There were 181 households, out of which 23.2% had children under the age of 18 living with them, 51.4% were married couples living together, 8.8% had a female householder with no husband present, and 36.5% were non-families. 30.4% of all households were made up of individuals, and 18.8% had someone living alone who was 65 years of age or older. The average household size was 2.29 and the average family size was 2.86.

In the city, the population was spread out, with 19.5% under the age of 18, 7.2% from 18 to 24, 21.9% from 25 to 44, 15.5% from 45 to 64, and 35.9% who were 65 years of age or older. The median age was 46 years. For every 100 females, there were 90.7 males. For every 100 females age 18 and over, there were 87.6 males.

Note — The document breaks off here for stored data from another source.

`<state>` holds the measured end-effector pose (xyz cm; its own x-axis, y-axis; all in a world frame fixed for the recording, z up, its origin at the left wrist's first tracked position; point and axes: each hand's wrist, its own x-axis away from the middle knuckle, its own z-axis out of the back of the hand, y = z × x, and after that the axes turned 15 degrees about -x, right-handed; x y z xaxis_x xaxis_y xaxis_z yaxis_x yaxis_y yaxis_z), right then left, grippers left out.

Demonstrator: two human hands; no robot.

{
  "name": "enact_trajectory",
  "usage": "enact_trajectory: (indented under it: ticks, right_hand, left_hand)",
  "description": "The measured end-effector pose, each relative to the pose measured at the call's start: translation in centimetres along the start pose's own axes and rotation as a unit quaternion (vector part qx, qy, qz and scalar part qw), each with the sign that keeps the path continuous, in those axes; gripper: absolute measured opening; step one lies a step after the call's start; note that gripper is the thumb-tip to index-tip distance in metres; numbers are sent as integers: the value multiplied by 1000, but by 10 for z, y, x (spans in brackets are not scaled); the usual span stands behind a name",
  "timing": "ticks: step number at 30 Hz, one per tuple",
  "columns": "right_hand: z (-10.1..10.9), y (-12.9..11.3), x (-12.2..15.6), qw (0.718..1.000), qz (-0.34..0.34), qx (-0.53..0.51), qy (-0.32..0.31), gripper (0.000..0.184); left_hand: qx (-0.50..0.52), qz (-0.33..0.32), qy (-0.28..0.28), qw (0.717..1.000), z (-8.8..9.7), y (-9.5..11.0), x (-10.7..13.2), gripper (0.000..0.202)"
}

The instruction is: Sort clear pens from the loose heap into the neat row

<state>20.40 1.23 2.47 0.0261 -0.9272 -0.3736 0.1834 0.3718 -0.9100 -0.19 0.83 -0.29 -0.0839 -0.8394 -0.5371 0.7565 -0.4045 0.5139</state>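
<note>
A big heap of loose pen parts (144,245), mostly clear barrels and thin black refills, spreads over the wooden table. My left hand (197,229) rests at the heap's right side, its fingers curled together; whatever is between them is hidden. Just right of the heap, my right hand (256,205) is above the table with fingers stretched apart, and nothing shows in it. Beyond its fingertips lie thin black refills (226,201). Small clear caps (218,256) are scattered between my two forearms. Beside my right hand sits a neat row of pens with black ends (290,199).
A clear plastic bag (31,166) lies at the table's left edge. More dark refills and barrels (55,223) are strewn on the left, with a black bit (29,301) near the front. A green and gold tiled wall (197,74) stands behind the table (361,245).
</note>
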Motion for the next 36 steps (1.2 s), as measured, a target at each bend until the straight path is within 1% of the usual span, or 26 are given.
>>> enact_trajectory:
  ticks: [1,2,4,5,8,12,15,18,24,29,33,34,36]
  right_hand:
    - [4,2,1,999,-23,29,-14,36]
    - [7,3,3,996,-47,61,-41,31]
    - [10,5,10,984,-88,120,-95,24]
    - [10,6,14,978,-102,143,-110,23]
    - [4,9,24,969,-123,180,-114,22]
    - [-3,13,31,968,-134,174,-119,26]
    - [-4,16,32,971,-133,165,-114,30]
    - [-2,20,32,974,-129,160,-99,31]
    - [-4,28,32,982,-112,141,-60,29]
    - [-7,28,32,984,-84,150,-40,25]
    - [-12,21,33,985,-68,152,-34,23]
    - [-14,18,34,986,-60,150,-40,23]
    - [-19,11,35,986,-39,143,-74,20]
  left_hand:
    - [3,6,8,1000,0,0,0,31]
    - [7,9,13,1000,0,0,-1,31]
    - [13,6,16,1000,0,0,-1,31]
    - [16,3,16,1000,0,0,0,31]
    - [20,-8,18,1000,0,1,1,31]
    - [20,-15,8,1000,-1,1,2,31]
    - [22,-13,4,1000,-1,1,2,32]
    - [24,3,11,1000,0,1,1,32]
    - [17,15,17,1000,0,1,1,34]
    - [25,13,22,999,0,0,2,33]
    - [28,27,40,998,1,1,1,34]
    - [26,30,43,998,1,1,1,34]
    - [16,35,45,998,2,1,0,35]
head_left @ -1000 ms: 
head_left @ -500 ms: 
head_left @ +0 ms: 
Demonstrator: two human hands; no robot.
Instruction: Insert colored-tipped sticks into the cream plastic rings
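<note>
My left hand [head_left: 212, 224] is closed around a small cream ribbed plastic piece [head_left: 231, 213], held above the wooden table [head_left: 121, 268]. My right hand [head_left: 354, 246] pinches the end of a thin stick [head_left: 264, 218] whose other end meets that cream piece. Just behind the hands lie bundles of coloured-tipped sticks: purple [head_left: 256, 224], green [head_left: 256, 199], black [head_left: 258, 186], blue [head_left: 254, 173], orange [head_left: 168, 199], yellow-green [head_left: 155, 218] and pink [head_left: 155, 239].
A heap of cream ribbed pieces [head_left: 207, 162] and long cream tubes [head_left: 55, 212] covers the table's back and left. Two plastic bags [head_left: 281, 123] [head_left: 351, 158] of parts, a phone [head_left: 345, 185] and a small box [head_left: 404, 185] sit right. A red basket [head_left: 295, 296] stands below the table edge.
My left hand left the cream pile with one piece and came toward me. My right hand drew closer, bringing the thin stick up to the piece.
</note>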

The median income for a household in the city was $29,702, and the median income for a family was $40,417. Males had a median income of $25,417 versus $21,250 for females. The per capita income for the city was $15,866. About 5.9% of families and 7.5% of the population were below the poverty line, including 7.7% of those under age 18 and 13.8% of those age 65 or over.

==Education==
The Harlan Community School District operates local public schools. The district serves the towns of Harlan, Defiance, Earling, Panama, Portsmouth and Westphalia, the unincorporated communities of Jacksonville and Corley, and the surrounding rural areas.